## Task prompt
Look through the entries below and extract exactly the lines from the one containing "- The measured" through the one containing "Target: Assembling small", ends included.

## Provided records
+ + + + + + +
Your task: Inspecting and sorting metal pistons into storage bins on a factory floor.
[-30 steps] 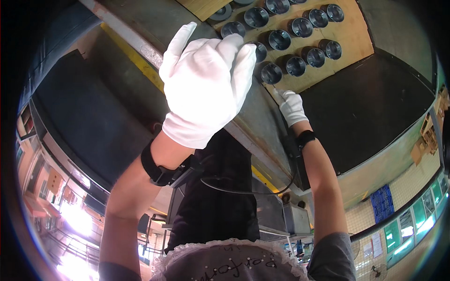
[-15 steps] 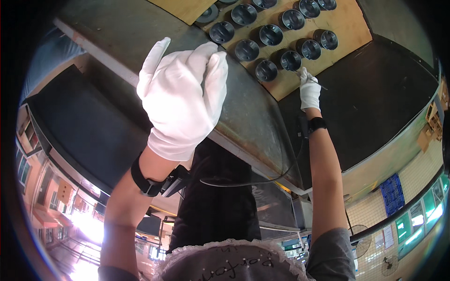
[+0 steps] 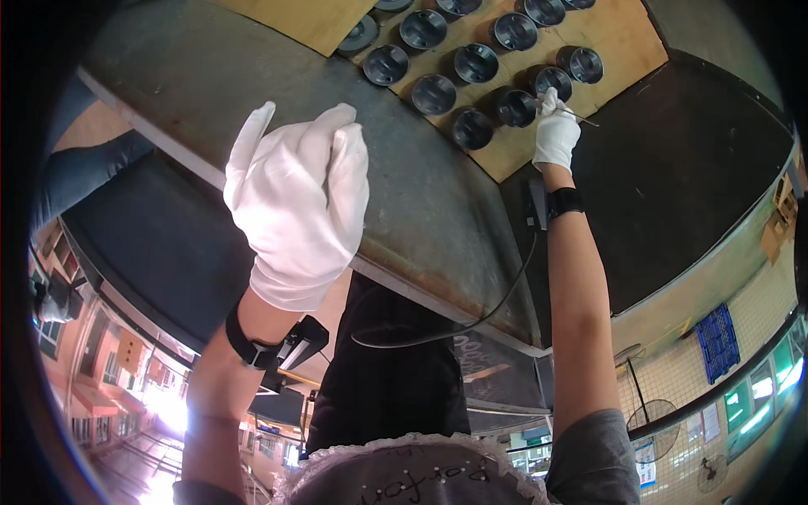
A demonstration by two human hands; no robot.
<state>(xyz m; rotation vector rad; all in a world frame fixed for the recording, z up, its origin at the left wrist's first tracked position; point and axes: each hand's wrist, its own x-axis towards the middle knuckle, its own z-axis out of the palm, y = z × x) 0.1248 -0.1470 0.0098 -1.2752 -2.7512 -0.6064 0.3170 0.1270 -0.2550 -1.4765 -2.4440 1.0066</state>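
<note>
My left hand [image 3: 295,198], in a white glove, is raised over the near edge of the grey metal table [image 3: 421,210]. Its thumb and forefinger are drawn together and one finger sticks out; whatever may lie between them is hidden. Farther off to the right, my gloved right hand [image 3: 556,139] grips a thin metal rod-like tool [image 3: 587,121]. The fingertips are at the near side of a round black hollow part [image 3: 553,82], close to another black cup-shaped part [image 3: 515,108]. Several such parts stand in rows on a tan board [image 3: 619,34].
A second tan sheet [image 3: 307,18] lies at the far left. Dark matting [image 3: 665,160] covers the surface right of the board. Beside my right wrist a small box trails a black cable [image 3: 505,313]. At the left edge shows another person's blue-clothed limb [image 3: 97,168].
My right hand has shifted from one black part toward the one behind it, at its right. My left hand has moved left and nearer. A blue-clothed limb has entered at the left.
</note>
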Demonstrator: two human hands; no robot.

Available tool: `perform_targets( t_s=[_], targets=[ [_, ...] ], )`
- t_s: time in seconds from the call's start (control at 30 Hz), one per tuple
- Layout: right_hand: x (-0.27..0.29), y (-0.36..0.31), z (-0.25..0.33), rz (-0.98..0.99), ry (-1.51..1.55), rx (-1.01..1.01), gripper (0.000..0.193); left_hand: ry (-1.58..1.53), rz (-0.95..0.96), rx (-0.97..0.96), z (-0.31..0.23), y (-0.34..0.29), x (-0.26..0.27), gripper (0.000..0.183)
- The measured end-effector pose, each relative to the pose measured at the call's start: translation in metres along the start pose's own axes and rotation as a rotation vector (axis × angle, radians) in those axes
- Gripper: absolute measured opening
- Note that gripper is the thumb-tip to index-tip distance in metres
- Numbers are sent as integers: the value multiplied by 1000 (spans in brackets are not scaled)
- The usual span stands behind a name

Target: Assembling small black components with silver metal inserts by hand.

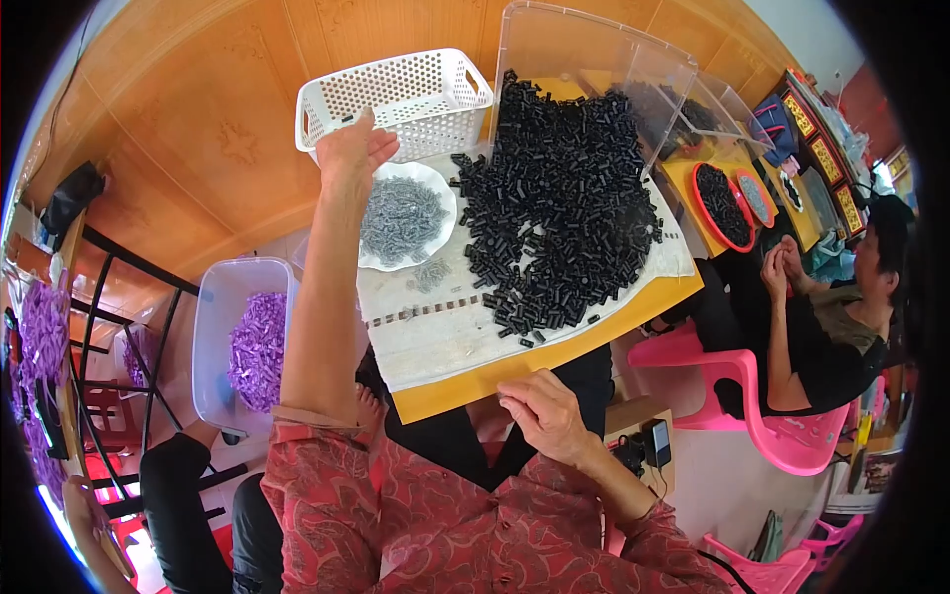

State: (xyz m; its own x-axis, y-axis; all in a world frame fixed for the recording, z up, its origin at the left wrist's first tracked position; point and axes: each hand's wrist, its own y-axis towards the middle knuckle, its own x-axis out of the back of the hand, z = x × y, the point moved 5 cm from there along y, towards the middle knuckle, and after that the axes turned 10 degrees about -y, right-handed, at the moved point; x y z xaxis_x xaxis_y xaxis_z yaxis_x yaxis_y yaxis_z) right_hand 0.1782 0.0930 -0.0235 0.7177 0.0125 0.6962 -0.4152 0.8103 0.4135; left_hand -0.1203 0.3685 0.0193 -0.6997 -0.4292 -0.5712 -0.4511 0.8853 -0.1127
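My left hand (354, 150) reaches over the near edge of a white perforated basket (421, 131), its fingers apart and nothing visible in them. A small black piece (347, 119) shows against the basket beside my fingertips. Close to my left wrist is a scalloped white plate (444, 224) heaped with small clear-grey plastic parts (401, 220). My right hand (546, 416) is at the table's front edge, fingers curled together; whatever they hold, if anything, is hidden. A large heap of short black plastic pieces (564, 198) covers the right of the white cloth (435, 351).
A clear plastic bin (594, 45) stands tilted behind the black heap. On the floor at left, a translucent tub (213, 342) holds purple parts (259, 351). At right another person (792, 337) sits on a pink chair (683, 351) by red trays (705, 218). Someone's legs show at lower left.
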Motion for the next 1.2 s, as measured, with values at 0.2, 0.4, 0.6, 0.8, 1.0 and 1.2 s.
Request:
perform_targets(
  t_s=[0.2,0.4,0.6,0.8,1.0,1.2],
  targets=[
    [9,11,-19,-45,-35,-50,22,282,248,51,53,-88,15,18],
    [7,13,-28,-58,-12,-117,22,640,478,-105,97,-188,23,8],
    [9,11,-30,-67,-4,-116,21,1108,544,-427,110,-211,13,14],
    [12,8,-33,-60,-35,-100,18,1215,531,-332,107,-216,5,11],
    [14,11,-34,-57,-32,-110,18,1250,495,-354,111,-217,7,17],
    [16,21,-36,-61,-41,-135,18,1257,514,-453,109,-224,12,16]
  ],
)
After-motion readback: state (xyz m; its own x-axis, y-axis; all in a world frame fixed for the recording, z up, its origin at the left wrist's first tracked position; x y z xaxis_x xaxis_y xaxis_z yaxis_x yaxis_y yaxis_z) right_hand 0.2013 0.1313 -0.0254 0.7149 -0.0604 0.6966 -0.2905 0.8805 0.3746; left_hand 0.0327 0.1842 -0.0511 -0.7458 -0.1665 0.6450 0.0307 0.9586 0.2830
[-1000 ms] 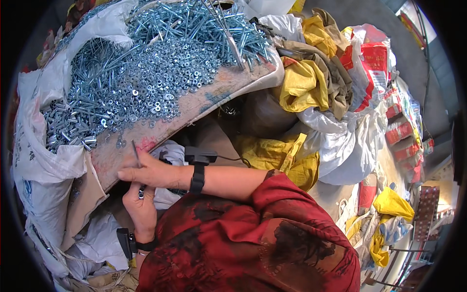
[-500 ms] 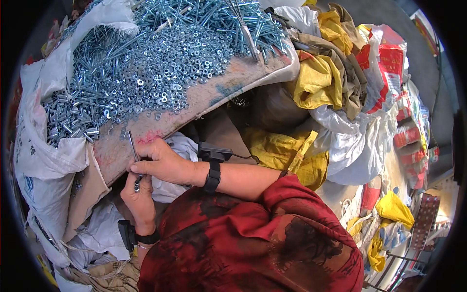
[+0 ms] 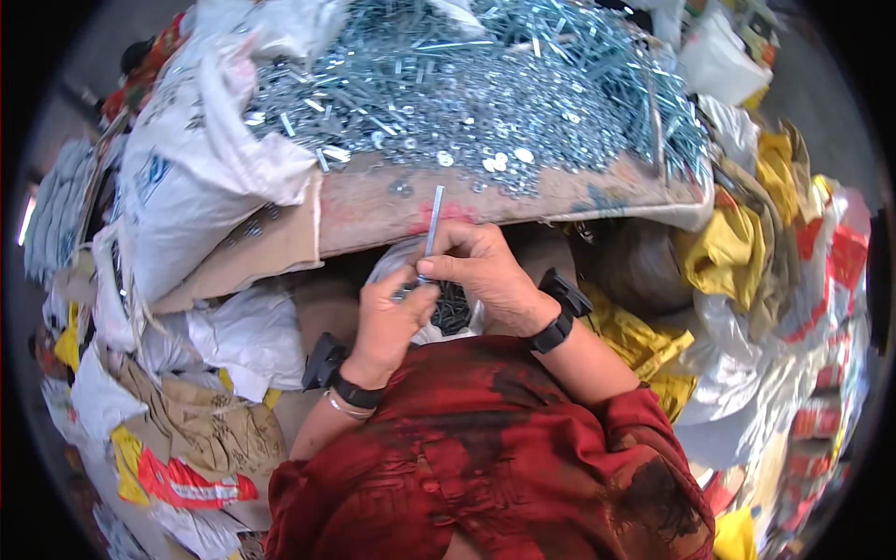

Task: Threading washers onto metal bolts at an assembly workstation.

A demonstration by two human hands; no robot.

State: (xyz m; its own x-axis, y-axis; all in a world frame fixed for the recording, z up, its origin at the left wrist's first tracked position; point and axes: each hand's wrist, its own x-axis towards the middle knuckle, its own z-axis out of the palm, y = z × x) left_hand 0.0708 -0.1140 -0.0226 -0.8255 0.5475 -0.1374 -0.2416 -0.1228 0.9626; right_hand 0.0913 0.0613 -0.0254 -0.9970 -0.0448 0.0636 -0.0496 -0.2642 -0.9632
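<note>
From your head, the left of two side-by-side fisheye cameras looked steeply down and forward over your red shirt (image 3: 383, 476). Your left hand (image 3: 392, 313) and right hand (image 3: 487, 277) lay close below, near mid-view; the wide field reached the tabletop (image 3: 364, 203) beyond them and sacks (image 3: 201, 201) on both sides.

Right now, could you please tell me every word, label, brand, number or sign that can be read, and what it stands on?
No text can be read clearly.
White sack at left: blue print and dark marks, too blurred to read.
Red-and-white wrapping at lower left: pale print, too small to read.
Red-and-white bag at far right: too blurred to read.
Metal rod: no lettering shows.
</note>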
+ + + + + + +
## Exercise solution
- The measured end-effector pose, each relative to the pose measured at the call's start: translation in metres along the start pose's own axes and rotation as a rotation vector (axis × angle, radians) in those axes
- Gripper: absolute measured opening
- Note that gripper is the thumb-tip to index-tip distance in metres
- Numbers are sent as integers: the value multiplied by 1000 (spans in brackets are not scaled)
- The usual span stands behind a name

Target: Assembling small black components with silver metal inserts by hand.

The output requires no further additions.